• Rss
  • Print

UN Women: Will the UN Squander an Historic Opportunity in the fight against AIDS?

On July 2, the General Assembly created UN Women, a new agency that will take on women’s issues seriously for the first time in the UN’s 65-year history. With this magnificent, historic resolution, Member States recognized the colossal failure of the UN to fulfill its commitments to women’s rights and development and decided finally to change its ways.

Here at the XVIII International AIDS Conference in Vienna, where twenty thousand delegates are pledging to tackle the women’s and human rights issues that fuel the global pandemic, we have heard not a word about UN Women. Two days from now, thousands of delegates from around the globe will exit the closing conference session without any idea that they are missing a deadline to nominate a candidate for the post of Under Secretary-General of UN Women, a post that if filled by the right person, will have a major role to play in the fight against AIDS.

The Secretary-General promised that the process for selecting the Under Secretary-General of UN Women would be fair, open and transparent and would include civil society. It has not happened. He asked governments to submit candidates and barely made an overture to civil society.

The Secretary-General set July 23rd, the same day as the end of this conference, as the abrupt deadline by which the names of candidates should be submitted. With willful disregard for the promise of transparency, he decided to inform only UN Ambassadors that the deadline had been set. The open search has been confined, as ever, to the favorite nominees of member states.

The sad truth is that the vast majority of the women of the world have not the slightest idea that UN Women even exists, primarily because the Secretary-General has failed to use his communications apparatus to inform anyone anywhere of the existence of the new agency.
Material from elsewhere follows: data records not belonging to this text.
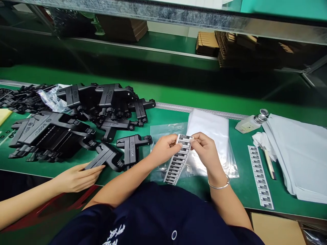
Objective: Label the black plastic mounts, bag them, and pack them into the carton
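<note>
A long strip of black-and-white labels (176, 163) slants down toward my body, above the clear plastic bags (211, 124). My left hand (166, 148) is closed on the strip's upper left edge, thumb on its face. At the top right corner, my right hand (204, 146) pinches the strip's edge; whether a single label is lifting there I cannot tell. Left of my hands lies a black Bosch bracket (132, 149). A co-worker's hand (79, 178) reaches in from the left and holds another black bracket (104, 158).
Stacked black brackets (51, 132) and small black parts (22, 98) fill the left side. On the right are a second label strip (260, 177), a brush (268, 163), a bottle (251, 122) and white sheets (298, 153). A metal shelf edge (163, 15) crosses above.
</note>
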`<state>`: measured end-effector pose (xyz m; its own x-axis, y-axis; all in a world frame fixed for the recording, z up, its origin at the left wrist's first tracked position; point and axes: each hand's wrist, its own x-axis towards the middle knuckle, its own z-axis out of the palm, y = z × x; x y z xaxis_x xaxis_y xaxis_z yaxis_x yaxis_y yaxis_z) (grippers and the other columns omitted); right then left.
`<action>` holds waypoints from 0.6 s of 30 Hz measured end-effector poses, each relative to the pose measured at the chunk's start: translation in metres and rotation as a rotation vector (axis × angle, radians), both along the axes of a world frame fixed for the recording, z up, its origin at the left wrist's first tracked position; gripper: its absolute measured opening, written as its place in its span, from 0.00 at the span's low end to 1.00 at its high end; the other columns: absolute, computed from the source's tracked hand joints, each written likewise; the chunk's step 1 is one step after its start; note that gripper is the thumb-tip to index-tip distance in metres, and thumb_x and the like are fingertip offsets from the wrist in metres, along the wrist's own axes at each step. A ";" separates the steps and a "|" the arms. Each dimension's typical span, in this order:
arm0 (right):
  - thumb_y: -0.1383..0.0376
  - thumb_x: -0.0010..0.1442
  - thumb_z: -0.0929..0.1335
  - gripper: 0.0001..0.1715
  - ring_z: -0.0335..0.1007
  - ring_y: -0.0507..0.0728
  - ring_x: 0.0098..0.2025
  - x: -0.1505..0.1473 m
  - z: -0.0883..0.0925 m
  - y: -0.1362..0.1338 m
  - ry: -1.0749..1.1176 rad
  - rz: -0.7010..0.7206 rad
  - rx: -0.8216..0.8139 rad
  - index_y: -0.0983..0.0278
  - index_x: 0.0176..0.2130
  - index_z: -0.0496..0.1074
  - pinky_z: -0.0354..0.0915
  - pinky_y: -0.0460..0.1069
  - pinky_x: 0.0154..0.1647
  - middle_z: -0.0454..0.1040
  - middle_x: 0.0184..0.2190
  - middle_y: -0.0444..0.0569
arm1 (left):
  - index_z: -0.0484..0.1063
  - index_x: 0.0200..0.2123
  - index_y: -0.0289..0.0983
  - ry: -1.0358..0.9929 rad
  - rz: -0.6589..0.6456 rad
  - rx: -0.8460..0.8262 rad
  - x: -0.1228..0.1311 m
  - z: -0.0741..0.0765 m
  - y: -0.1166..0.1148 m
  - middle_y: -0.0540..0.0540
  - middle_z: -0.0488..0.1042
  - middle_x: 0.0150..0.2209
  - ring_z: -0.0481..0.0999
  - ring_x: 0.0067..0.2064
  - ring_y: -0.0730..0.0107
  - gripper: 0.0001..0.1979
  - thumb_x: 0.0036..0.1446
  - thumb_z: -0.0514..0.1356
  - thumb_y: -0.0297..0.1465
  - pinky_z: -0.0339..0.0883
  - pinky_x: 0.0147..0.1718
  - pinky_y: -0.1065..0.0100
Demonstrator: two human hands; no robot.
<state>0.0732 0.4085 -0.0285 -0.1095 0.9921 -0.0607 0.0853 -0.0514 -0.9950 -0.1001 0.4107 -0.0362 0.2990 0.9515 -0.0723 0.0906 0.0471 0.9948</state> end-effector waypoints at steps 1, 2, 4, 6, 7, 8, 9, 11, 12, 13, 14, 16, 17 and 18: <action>0.60 0.58 0.68 0.08 0.66 0.52 0.26 0.000 0.000 0.000 0.005 0.005 0.007 0.62 0.31 0.71 0.63 0.47 0.29 0.70 0.23 0.42 | 0.71 0.28 0.35 -0.001 0.012 0.001 0.001 0.000 0.000 0.49 0.72 0.26 0.72 0.31 0.69 0.07 0.52 0.58 0.33 0.64 0.30 0.70; 0.59 0.58 0.68 0.08 0.67 0.52 0.27 0.000 0.000 -0.001 0.009 0.014 0.014 0.62 0.32 0.72 0.65 0.48 0.30 0.72 0.24 0.43 | 0.72 0.29 0.35 -0.007 0.025 0.004 0.001 0.001 0.001 0.49 0.73 0.27 0.73 0.32 0.68 0.07 0.52 0.58 0.32 0.65 0.31 0.70; 0.59 0.58 0.68 0.09 0.68 0.53 0.29 0.001 -0.002 -0.003 0.012 0.059 0.010 0.62 0.34 0.73 0.66 0.48 0.32 0.73 0.26 0.44 | 0.72 0.29 0.34 -0.018 0.057 0.007 0.001 0.001 0.004 0.49 0.74 0.28 0.73 0.32 0.68 0.07 0.52 0.56 0.31 0.65 0.32 0.70; 0.59 0.58 0.68 0.09 0.68 0.53 0.28 0.000 -0.004 -0.005 0.000 0.133 -0.029 0.62 0.33 0.73 0.65 0.48 0.31 0.73 0.25 0.44 | 0.72 0.29 0.34 -0.028 0.081 0.002 0.000 0.001 0.006 0.49 0.74 0.28 0.73 0.31 0.69 0.07 0.52 0.57 0.31 0.65 0.31 0.70; 0.59 0.57 0.68 0.09 0.66 0.52 0.27 0.000 -0.006 -0.006 -0.008 0.159 -0.052 0.62 0.31 0.72 0.64 0.48 0.30 0.72 0.24 0.43 | 0.72 0.29 0.34 -0.034 0.089 -0.003 0.000 0.000 0.007 0.49 0.74 0.27 0.73 0.31 0.69 0.07 0.51 0.57 0.32 0.65 0.31 0.70; 0.59 0.56 0.69 0.09 0.65 0.52 0.26 0.000 -0.007 -0.007 -0.013 0.170 -0.070 0.62 0.29 0.71 0.62 0.47 0.28 0.71 0.22 0.43 | 0.72 0.29 0.34 -0.046 0.094 -0.008 0.000 -0.001 0.008 0.49 0.74 0.27 0.73 0.30 0.70 0.07 0.51 0.57 0.32 0.65 0.31 0.70; 0.59 0.55 0.69 0.09 0.64 0.51 0.24 -0.001 -0.008 -0.008 -0.016 0.164 -0.080 0.62 0.28 0.70 0.61 0.47 0.27 0.70 0.21 0.42 | 0.72 0.30 0.34 -0.066 0.095 -0.012 -0.001 -0.002 0.008 0.49 0.74 0.27 0.73 0.30 0.70 0.07 0.51 0.58 0.33 0.65 0.30 0.70; 0.60 0.55 0.69 0.10 0.63 0.51 0.24 0.000 -0.010 -0.007 -0.002 0.132 -0.083 0.62 0.27 0.69 0.60 0.47 0.26 0.68 0.20 0.41 | 0.72 0.31 0.34 -0.110 0.079 -0.024 -0.001 -0.005 0.006 0.49 0.75 0.28 0.73 0.30 0.69 0.08 0.51 0.59 0.34 0.66 0.31 0.70; 0.59 0.55 0.69 0.10 0.64 0.51 0.24 0.000 -0.010 -0.007 0.014 0.118 -0.083 0.62 0.27 0.69 0.61 0.47 0.27 0.69 0.20 0.41 | 0.72 0.31 0.34 -0.125 0.057 -0.037 -0.001 -0.006 0.004 0.48 0.75 0.28 0.74 0.30 0.68 0.09 0.52 0.60 0.35 0.66 0.31 0.69; 0.59 0.55 0.70 0.10 0.65 0.52 0.24 0.001 -0.010 -0.006 0.033 0.105 -0.083 0.62 0.27 0.68 0.62 0.47 0.27 0.69 0.20 0.41 | 0.72 0.31 0.34 -0.133 0.023 -0.054 -0.001 -0.007 0.002 0.48 0.76 0.28 0.74 0.31 0.67 0.09 0.52 0.60 0.35 0.67 0.32 0.69; 0.59 0.55 0.70 0.10 0.66 0.52 0.24 0.002 -0.010 -0.004 0.051 0.096 -0.083 0.62 0.27 0.68 0.63 0.48 0.28 0.70 0.20 0.41 | 0.72 0.30 0.34 -0.133 -0.016 -0.074 -0.001 -0.008 -0.001 0.47 0.77 0.28 0.75 0.31 0.67 0.09 0.51 0.60 0.35 0.67 0.32 0.68; 0.59 0.55 0.70 0.11 0.67 0.52 0.24 0.005 -0.010 -0.003 0.071 0.085 -0.082 0.62 0.26 0.68 0.65 0.48 0.29 0.70 0.20 0.42 | 0.73 0.30 0.34 -0.112 -0.059 -0.100 0.000 -0.009 -0.004 0.47 0.77 0.29 0.75 0.32 0.66 0.08 0.51 0.60 0.33 0.68 0.33 0.68; 0.58 0.55 0.70 0.11 0.67 0.52 0.25 0.006 -0.010 -0.002 0.072 0.085 -0.080 0.62 0.26 0.68 0.65 0.48 0.29 0.70 0.20 0.42 | 0.73 0.30 0.34 -0.099 -0.056 -0.101 0.000 -0.010 -0.005 0.47 0.77 0.29 0.76 0.32 0.66 0.07 0.51 0.59 0.33 0.68 0.33 0.67; 0.58 0.56 0.69 0.11 0.67 0.52 0.25 0.006 -0.010 -0.002 0.068 0.086 -0.076 0.62 0.27 0.69 0.65 0.48 0.30 0.70 0.21 0.42 | 0.74 0.30 0.34 -0.090 -0.040 -0.097 0.000 -0.011 -0.006 0.47 0.77 0.29 0.76 0.32 0.66 0.07 0.51 0.59 0.32 0.68 0.34 0.67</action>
<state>0.0796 0.4067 -0.0389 -0.2007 0.9717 -0.1245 0.0254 -0.1218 -0.9922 -0.1002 0.4051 -0.0469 0.3455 0.9287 -0.1347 0.0049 0.1417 0.9899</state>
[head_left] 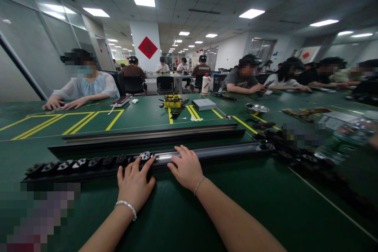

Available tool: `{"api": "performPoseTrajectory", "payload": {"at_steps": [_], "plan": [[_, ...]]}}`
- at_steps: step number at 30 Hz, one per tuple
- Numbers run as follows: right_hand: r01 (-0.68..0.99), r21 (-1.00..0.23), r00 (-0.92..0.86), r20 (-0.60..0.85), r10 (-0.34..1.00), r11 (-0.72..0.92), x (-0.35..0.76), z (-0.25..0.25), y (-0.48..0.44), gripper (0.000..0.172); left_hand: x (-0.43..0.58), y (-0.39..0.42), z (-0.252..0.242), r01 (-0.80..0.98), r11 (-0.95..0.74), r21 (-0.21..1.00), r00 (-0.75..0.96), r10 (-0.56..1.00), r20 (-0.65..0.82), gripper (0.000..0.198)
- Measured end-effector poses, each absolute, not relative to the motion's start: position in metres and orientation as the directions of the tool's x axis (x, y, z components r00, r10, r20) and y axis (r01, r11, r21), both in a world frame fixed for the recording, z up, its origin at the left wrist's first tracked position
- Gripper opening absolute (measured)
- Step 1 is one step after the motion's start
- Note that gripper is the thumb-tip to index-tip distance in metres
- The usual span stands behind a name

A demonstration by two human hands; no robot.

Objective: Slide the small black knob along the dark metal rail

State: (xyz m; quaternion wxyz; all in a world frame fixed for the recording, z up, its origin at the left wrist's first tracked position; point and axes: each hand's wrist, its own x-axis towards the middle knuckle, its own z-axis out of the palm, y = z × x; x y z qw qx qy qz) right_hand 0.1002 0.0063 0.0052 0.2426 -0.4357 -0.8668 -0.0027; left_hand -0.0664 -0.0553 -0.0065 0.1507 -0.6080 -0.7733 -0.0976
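Observation:
A long black channel rail [206, 152] with a shiny inner strip lies across the green table before me. Several black blocks [94, 162] with dark or silvery tops sit in a row along its left part. My left hand [136, 183] is open, fingers spread, its fingertips at a silver-topped block [145, 156] at the right end of that row. To the right, my right hand [187, 168] is open with fingers outstretched, its fingertips at the rail's bare stretch. No object shows in its grasp. Whether it presses on the rail, I cannot tell.
Behind the rail lie more long black strips [150, 137]. Farther back are a yellow box with cables [173, 101], a grey box [203, 104] and a metal bowl [257, 108]. Dark blocks and a plastic bottle [339, 143] crowd the right. A masked person [85, 84] sits across at left.

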Motion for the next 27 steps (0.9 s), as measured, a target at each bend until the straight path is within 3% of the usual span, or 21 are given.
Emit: {"api": "performPoseTrajectory", "payload": {"at_steps": [16, 27], "plan": [[0.759, -0.195, -0.509, 0.417, 0.753, 0.622, 0.1002, 0.0065, 0.0060, 0.032, -0.0661, -0.0555, -0.0043, 0.968, 0.248, 0.035, -0.246, 0.914, 0.324, 0.051], [0.760, -0.179, -0.517, 0.415, 0.749, 0.624, 0.0998, 0.0062, 0.0065, 0.031, -0.0685, -0.0552, -0.0058, 0.969, 0.246, 0.017, -0.238, 0.913, 0.333, 0.051]]}}
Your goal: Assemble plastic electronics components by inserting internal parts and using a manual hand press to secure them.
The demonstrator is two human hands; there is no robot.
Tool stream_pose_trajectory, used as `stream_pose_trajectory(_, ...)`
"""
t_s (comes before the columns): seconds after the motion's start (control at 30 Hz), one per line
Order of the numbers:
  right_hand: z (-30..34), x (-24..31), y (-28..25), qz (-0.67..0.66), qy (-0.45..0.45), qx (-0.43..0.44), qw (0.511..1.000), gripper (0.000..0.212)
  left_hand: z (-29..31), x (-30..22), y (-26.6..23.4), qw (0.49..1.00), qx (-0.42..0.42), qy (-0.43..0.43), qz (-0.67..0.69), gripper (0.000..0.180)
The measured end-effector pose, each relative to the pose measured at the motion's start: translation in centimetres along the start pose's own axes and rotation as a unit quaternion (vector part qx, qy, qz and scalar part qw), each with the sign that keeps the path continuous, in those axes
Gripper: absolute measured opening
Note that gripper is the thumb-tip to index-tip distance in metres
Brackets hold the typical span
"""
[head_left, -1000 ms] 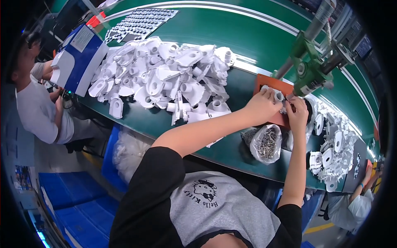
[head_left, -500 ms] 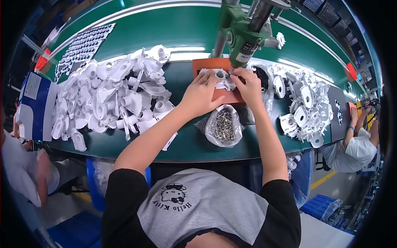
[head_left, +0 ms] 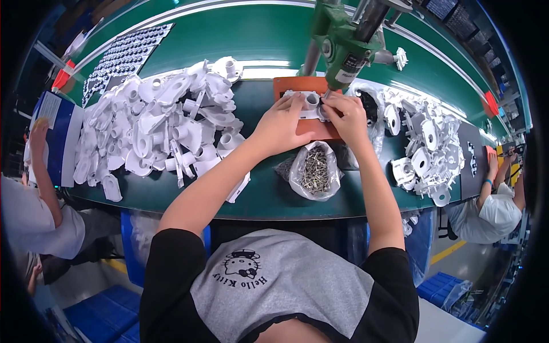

There are many women at this conference, for example, who might wish to apply for the position. Many of them would be entirely qualified. They will never get the chance to apply because the position has not even been advertised.

What we have here is a retreat into the sordid pattern of secrecy that has caused the United Nations to fall into disrepute. We do not know the names of the candidates who have been put forward. The Secretary-General’s clandestine maneuvers have sullied the integrity of UN Women from the very outset. There is not the slightest appreciation of gender equality at the highest level of the UN Secretariat. We are reminded of Ban Ki-moon’s recent appointment of the “UN High Level Advisory group on Climate Change Financing”: nineteen members, nineteen men!

That behavior is entirely consistent with the absence of any reference to UN Women at this conference ... not a word from the Secretary-General in his opening video message, not a word from the major UN agencies in attendance. They should have been instructed by the Secretary- General to give high profile to UN Women at this conference. You can be sure that no such instructions were issued.

Why is this important? Because UN Women, as soon as it is up and running in January 2011, will become a co-sponsor of UNAIDS. It will be the first time in UNAIDS’ history that women have been thus represented. More, UN Women will doubtless be in a position to join with UNAIDS, on the ground, in the fight against the pandemic: after all, UNAIDS has been strongly criticized in an external evaluation for its failure on issues of women.

It is profoundly important that the AIDS and Human Rights communities at this conference join in common cause with UN Women. Those communities should not be silent when they see the Secretary-General’s characteristic indifference to the situation of women and AIDS. There is far too much at stake to toy with the new agency, and to deliver such an affront to women everywhere by choosing an Under Secretary-General sotto voce, behind closed doors.

AIDS-Free World fears that the UN’s curious silence about UN Women is not a benign oversight; rather, it’s a strategic ploy to rob the new agency of its potential, by turning it into a hollow shell, and maintaining the status quo that has so compromised the lives of women for decades. The Secretary-General must extend the deadline for civil society nominations for the leader of UN Women so that women around the world, ground down by endless injustice, and exhausted by the fight against this pandemic, will finally have an ally at the United Nations.